§ TASK REQUIREMENTS
Restate word for word the line with "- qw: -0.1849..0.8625" and all lines after it; please stop only at the end of the listing below.

§ INPUT DATA
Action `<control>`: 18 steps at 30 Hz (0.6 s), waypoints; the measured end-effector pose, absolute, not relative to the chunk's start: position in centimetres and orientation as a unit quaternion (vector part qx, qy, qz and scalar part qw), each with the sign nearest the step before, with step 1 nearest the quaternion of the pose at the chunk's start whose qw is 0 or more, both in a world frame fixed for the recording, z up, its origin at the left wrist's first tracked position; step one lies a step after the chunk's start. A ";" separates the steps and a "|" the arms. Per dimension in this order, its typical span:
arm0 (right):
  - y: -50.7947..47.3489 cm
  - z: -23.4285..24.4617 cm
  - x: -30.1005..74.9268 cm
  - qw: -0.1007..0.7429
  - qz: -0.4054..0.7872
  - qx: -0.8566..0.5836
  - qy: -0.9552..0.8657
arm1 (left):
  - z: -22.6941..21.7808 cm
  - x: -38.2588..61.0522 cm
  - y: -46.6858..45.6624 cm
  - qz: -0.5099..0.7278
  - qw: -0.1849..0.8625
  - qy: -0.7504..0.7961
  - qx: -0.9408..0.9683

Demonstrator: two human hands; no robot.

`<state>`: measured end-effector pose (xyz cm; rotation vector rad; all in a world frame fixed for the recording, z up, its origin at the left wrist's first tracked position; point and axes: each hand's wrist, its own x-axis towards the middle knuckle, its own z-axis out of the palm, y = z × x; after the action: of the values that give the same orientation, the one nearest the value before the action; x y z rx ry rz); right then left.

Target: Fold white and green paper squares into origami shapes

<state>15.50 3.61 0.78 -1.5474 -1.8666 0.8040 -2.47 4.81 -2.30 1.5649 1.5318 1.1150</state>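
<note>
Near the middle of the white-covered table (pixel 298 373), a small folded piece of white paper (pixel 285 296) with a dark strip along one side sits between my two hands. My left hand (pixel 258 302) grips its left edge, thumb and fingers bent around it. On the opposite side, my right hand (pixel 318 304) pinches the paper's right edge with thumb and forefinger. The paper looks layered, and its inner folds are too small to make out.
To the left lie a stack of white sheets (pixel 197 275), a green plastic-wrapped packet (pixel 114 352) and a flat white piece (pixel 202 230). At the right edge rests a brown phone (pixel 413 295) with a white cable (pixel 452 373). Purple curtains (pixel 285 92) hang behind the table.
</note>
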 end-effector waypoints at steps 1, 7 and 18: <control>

§ REPLY TO THE TASK
  - qw: -0.1849..0.8625
  - qy: -0.7504..0.7961
  - qx: -0.9408..0.9683

Demonstrator: two human hands; no robot.

`<state>`: measured end-effector pose (xyz cm; rotation vector rad; all in a world frame fixed for the recording, z up, its origin at the left wrist's first tracked position; point and axes: each hand's wrist, its own x-axis towards the middle knuckle, its own z-axis out of the palm, y = z × x; after the action: of the values that give the same orientation, the one nearest the value before the action; x y z rx ry rz); right then left.

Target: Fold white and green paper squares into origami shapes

<state>15.50 3.61 0.78 -1.5474 -1.8666 0.8040 -2.47 4.81 -2.30 1.5649 1.5318 1.1150</state>
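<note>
Near the middle of the white-covered table (pixel 298 373), a small folded piece of white paper (pixel 285 296) with a dark strip along one side sits between my two hands. My left hand (pixel 258 302) grips its left edge, thumb and fingers bent around it. On the opposite side, my right hand (pixel 318 304) pinches the paper's right edge with thumb and forefinger. The paper looks layered, and its inner folds are too small to make out.
To the left lie a stack of white sheets (pixel 197 275), a green plastic-wrapped packet (pixel 114 352) and a flat white piece (pixel 202 230). At the right edge rests a brown phone (pixel 413 295) with a white cable (pixel 452 373). Purple curtains (pixel 285 92) hang behind the table.
</note>
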 end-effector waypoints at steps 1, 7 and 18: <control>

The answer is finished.